The proposal has gotten bogged down by environmental permitting — DEQ and the Virginia Institute of Marine Science disagree over some of its potential impacts — and concerns about issuing a permit to an entity that isn’t the final end user, but talks between the company and the county have continued.
Whatever James City decides to do, it’s “inevitable” that rates will go up for customers, said Powell. (The county currently has the lowest public water rates in the Hampton Roads region for the typical residential customer.)
Katchmark expressed sympathy for the county’s plight, noting that while work groups had talked about the possibility of the state developing a pool of money that localities like James City could draw on for water infrastructure, no definitive recommendation emerged.
“You’re talking about any one user absorbing a big chunk of cost to take pressure off a system,” she said. “Without any money, those conversations are really hard.”
Talks at the state level have focused on the possibility of developing a water trading system similar to other market-based incentive systems like cap and trade. Under that framework, permittees who “banked” groundwater by injecting it back into the aquifer could then sell credits to other permittees that needed to withdraw more than they were otherwise allowed to.
The work group charged with drafting a law to create such a system was formed at the order of the General Assembly after Del. Keith Hodges, R-Urbanna, proposed it in 2018. DEQ won’t take a stance on the merits of the proposal, but at one meeting of the group, Office of Water Supply Director Kudlas expressed concern about what the idea might be incentivizing.

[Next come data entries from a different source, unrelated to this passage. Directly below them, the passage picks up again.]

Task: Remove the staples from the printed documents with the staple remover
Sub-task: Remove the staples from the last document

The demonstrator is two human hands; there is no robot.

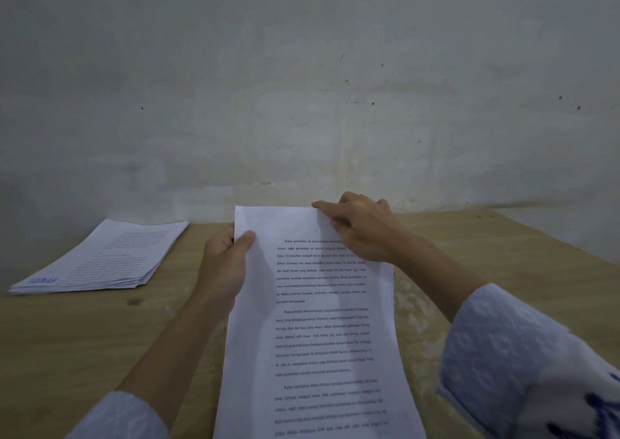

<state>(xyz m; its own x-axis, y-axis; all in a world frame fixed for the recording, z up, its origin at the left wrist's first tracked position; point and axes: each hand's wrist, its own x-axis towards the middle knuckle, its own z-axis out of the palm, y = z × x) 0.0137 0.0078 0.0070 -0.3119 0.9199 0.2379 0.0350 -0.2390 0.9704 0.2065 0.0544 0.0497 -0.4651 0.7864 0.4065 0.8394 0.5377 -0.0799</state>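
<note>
Wooden tabletop up close, pale and a little scuffed, and right over its near edge hangs the printed document, a sheaf of typed pages running from six o'clock up toward the middle. It sags and curves along its length, so I judge it light and floppy, easy to crease, and slick enough for pages to slide if only one corner is pinched. Best hold, to my eye, is along the top edge, near wherever the staple sits; I can't make out a staple from here.

Left hand has it at about ten o'clock of the sheet, thumb clamped over the front, fingers behind. Right hand is at one o'clock, closed down on the top right corner, forefinger stretched along the top edge, pinching or peeling a page, hard to tell which. Patterned sleeves on both arms.

No staple remover anywhere in sight, folks, so I reckon the pulling itself hasn't started on this one.

Containers? None. No tray, no bin for loose staples.

Further out at nine o'clock, a stack of papers lies flat, well apart from the hands. Beyond, a bare grey wall, speckled.
</note>
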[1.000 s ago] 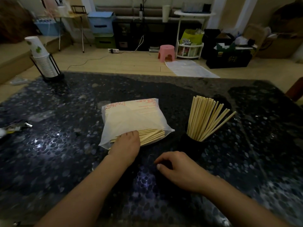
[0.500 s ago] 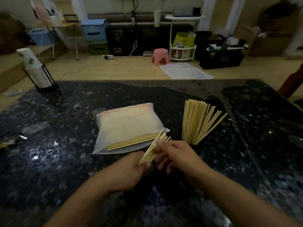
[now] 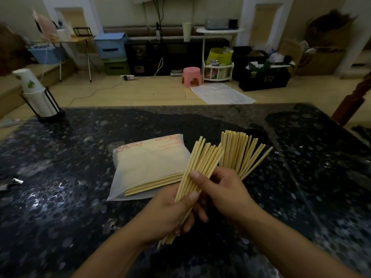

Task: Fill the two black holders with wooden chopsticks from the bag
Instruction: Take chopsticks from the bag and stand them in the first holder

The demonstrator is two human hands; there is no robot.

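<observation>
A bundle of wooden chopsticks [image 3: 202,163] is held tilted above the table, tips pointing up and right. My left hand [image 3: 170,213] grips its lower half. My right hand [image 3: 222,191] pinches the bundle from the right with thumb on top. Behind it lies the translucent bag [image 3: 148,163] with a few chopsticks showing at its near edge. To the right, a fan of chopsticks [image 3: 241,153] stands in a black holder hidden behind my right hand. A second black holder [image 3: 256,135] shows as a dark rim farther back.
The dark speckled table [image 3: 70,197] carries a stack of paper cups in a black wire rack [image 3: 40,99] at the far left and a small metal object [image 3: 14,181] at the left edge. A dark wooden post [image 3: 355,97] stands at the far right.
My left hand drew a bundle of chopsticks out of the bag and lifted it. My right hand came up to grasp it. The bundle now stands higher and more upright.
</observation>
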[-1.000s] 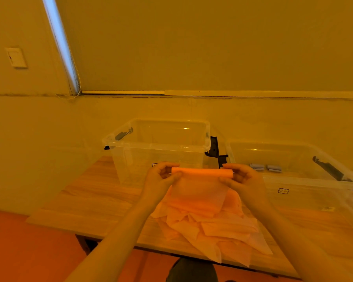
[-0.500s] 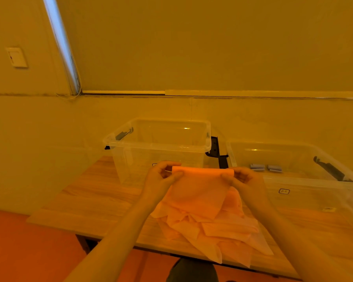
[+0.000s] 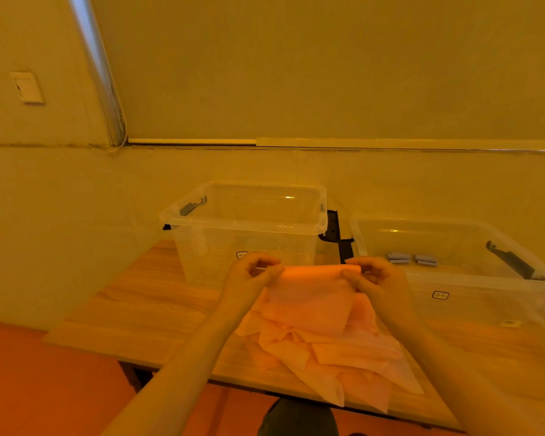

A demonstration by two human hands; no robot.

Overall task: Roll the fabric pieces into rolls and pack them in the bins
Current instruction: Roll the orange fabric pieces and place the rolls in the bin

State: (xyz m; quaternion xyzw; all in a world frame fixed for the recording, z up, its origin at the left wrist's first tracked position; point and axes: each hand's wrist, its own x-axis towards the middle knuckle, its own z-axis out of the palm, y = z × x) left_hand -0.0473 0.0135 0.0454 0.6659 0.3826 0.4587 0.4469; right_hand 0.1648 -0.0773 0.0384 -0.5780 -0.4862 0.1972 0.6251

In a “capped system,” he pointed out, where only some users have the financial ability to purchase credits, a trading scheme could result in “concentrating more and more control of the available water in fewer and fewer hands” rather than making the extra water available to more users.
“There are some people from a policy perspective who would see that as problematic,” he said.
Right now, the most significant injections — and the project on which almost everyone in eastern Virginia is pinning some degree of hope — are occurring as part of the much-lauded SWIFT effort launched in Suffolk. Formally known as the Sustainable Water Initiative for Tomorrow, the project treats wastewater to drinking-water quality and then injects it into the aquifer, recharging that body and offsetting subsidence. When fully built out in 2030, it should be capable of injecting 100 million gallons a day back into the groundwater reserves.
So far, the injections seem to be working, but the complexity of the aquifer makes it unclear just what the final outcome will be.
“Until we get that going and we model it, there’s still a little uncertainty about whether or not you’d have the capacity in the geographic parts of the region that most need it,” Katchmark said.
In James City County, which is looking at a 2027 deadline for a plan to address its water needs, SWIFT, with its 2030 completion date, may not come swiftly enough.
Still, James City engineer Vergakis, used to the long timescale of water planning, says fixes take time.
“Solutions aren’t today,” he said. “They have to mature.”